[−][src]Module xaynet_server::examples

A guide to getting started with the XayNet examples.

Examples

The XayNet examples code can be found under the rust/examples directory of the xaynet repository.

This Getting Started guide will cover only the general ideas around usage of the examples. Also see the source code of the individual examples themselves, which have plenty of comments.

Running an example typically requires having a coordinator already running, which is the core component of XayNet.

Federated Learning

A federated learning session over XayNet consists of two kinds of parties - a coordinator and (multiple) participants. The two parties engage in a protocol (called PET) over a series of rounds. The over-simplified idea is that in each round:

The coordinator makes available a global model, from which selected participants will train model updates (or, local models) to be sent back to the coordinator.
As a round progresses, the coordinator aggregates these updates into a new global model.

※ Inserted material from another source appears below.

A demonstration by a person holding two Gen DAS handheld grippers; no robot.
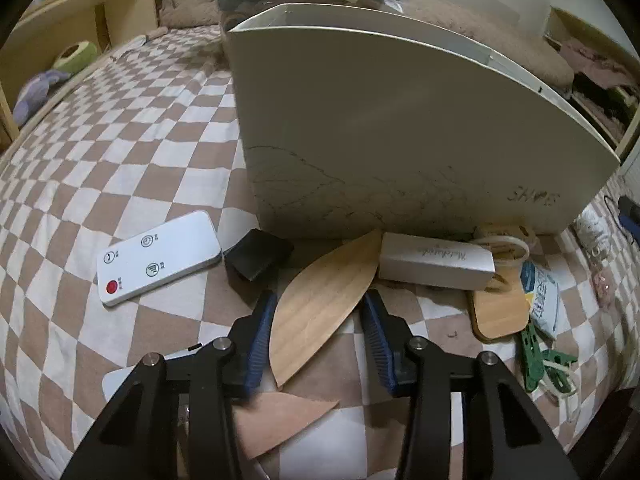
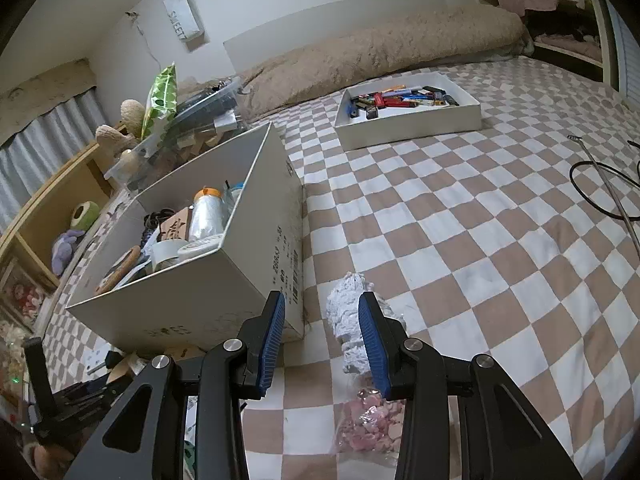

From this description, it might appear that individual local models are plainly visible to the coordinator. What if sensitive data could be extracted from them? Would this not be a violation of participants' data privacy?

In fact, a key point about this process is that the updates are not sent in the plain! Rather, they are sent encrypted (or masked) so that the coordinator (and by extension, XayNet) learns almost nothing about the individual updates. Yet, it is nevertheless able to aggregate them in such a way that the resulting global model is unmasked.

This is essentially what is meant by federated learning that is privacy-preserving, and is a key feature enabled by the PET protocol.

PET Protocol

It is worth describing the protocol very briefly here, if only to better understand some of the configuration settings we will meet later. It is helpful to think of each round being divided up into several contiguous phases:

Start. At the start of a round, the coordinator generates a collection of random round parameters for all participants. From these parameters, each participant is able to determine whether it is selected for the round and if so, which of the two roles it is:

update participants.
sum participants.

Sum. In the Sum phase, sum participants send sum messages to the coordinator (the details of which are not so important here, but vital for computing sum2 messages later).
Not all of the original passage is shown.